-------- SUPPLIED RECORDS

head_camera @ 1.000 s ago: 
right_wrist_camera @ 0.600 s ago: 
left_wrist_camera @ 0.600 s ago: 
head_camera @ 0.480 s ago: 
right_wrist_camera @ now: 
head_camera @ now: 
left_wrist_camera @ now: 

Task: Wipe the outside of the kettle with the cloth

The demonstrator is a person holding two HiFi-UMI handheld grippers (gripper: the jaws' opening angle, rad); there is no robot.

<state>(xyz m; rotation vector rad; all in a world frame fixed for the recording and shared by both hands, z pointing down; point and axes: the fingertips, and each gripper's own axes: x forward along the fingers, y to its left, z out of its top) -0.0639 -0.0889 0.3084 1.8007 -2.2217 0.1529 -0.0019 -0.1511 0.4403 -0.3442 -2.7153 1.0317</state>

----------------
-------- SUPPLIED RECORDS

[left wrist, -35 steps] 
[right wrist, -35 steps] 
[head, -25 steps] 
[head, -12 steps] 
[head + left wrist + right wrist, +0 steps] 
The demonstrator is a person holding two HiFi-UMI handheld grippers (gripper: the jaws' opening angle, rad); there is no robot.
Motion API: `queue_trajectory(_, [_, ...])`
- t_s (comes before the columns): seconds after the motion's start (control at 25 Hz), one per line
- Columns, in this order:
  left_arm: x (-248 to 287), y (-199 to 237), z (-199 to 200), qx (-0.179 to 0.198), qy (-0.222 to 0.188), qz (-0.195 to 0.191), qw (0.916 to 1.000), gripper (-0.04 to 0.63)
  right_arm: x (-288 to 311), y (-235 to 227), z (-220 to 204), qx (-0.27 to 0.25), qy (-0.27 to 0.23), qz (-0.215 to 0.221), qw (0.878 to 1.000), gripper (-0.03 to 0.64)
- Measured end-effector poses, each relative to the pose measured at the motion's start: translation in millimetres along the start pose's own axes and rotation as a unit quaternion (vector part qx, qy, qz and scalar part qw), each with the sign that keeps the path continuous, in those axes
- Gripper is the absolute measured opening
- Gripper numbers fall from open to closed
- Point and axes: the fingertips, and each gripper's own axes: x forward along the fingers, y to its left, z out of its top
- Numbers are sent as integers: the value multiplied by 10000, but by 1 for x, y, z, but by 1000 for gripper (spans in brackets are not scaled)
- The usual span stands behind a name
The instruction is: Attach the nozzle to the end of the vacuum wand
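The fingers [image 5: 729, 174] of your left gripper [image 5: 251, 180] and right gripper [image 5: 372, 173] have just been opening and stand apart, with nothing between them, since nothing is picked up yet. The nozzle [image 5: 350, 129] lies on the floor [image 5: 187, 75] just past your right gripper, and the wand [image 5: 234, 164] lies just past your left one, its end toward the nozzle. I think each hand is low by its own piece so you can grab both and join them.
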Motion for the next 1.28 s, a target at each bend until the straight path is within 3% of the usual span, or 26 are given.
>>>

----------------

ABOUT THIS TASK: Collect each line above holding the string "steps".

RESULT FOR THIS EXERCISE:
[left wrist, -35 steps] 
[right wrist, -35 steps] 
[head, -25 steps] 
[head, -12 steps] 
[head + left wrist + right wrist, +0 steps] 

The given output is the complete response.